§ Work request
For each line below, check for the word "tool", then state how many lines contain it, with no other output.

§ Data provided
######

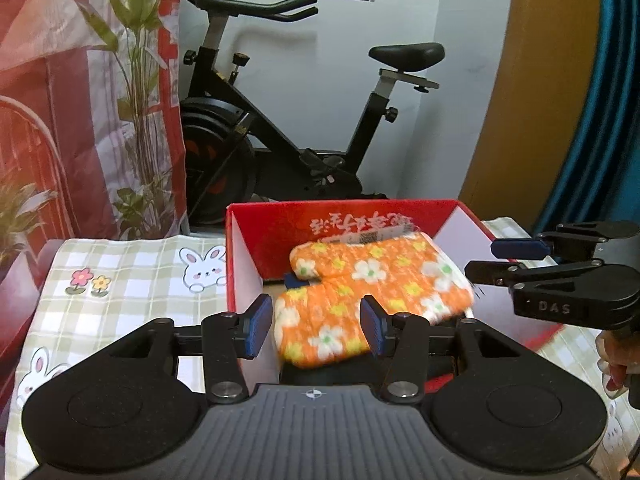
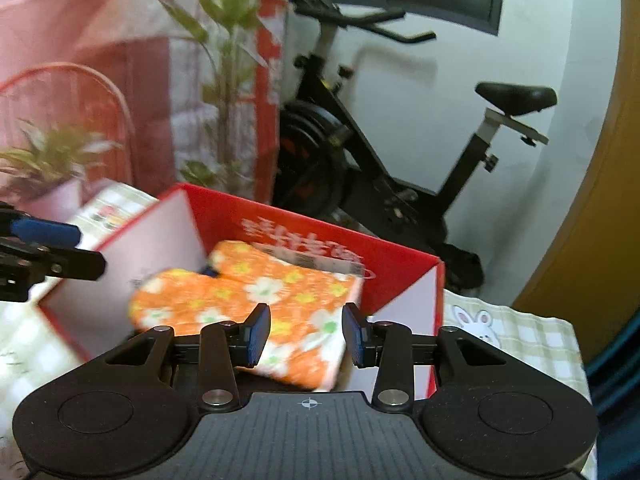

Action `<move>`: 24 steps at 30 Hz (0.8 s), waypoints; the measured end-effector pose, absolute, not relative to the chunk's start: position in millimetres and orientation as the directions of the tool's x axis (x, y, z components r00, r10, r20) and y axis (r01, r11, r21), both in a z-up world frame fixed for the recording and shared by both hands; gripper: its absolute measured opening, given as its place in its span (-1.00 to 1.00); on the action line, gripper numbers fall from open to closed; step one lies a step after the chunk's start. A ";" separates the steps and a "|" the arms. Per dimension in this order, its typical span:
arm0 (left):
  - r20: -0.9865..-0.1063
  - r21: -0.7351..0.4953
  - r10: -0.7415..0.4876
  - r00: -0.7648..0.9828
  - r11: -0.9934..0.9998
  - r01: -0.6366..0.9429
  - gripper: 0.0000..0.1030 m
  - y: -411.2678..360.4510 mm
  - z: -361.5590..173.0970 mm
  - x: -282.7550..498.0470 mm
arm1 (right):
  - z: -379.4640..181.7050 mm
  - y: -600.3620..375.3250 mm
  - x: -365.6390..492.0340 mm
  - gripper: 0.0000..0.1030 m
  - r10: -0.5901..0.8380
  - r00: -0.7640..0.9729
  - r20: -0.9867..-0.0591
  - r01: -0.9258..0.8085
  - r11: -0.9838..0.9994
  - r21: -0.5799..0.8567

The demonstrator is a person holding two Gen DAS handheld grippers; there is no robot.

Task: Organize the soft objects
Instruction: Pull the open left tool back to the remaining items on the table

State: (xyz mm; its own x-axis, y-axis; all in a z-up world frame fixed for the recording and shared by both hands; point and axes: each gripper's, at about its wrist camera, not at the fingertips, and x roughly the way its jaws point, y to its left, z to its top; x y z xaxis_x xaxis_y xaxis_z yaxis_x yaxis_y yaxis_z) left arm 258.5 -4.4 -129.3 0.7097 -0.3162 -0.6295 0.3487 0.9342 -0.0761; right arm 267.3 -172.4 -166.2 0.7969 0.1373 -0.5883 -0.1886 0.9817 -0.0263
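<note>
Now oven mitt [image 1: 360, 300] lies beyond both jaws.

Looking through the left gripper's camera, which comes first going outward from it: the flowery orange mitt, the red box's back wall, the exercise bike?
From the left gripper, in its own wrist view:
1. Orange mitt, right between the open jaws, over the box.
2. Red box's back wall, just behind the mitt, standing on the checked cloth.
3. Exercise bike, on the floor beyond the table, against the white wall.
</note>
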 end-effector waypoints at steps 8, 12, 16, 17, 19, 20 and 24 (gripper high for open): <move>-0.657 -0.134 -0.342 0.672 0.930 0.342 -0.02 18.5 -139.4 204.4 | -163.6 -161.2 192.4 -0.29 0.260 0.810 -0.525 -0.270 0.961 0.059; -0.686 -0.171 -0.363 0.631 0.923 0.346 -0.01 25.0 -158.8 176.0 | -184.1 -151.3 163.0 -0.29 0.289 0.774 -0.563 -0.310 0.949 0.061; -0.720 -0.192 -0.356 0.596 0.927 0.322 -0.01 31.0 -182.9 152.6 | -213.2 -139.2 134.9 -0.24 0.316 0.717 -0.621 -0.344 0.936 0.079; -0.729 -0.207 -0.357 0.584 0.928 0.309 -0.01 33.1 -189.4 148.7 | -221.1 -137.1 127.8 -0.23 0.315 0.709 -0.630 -0.345 0.935 0.080; -0.738 -0.232 -0.356 0.573 0.932 0.280 -0.01 37.9 -198.3 143.6 | -234.2 -134.2 116.0 -0.23 0.312 0.694 -0.649 -0.343 0.936 0.084; -0.742 -0.244 -0.354 0.569 0.933 0.264 -0.02 40.2 -202.2 141.9 | -239.3 -134.6 109.8 -0.23 0.317 0.687 -0.654 -0.341 0.935 0.096; -0.745 -0.266 -0.355 0.565 0.934 0.236 -0.02 44.1 -210.0 137.2 | -243.7 -137.3 94.0 -0.14 0.343 0.672 -0.656 -0.353 0.927 0.124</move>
State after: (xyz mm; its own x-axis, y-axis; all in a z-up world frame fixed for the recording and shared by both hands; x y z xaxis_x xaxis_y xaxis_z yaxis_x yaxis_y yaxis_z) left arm 137.2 44.1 -210.0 0.5651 -0.3551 -0.7447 0.2361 0.9345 -0.2664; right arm 94.0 -137.3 -243.7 0.6721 0.3433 -0.6561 -0.3527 0.9275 0.1240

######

§ Solution to the exercise
2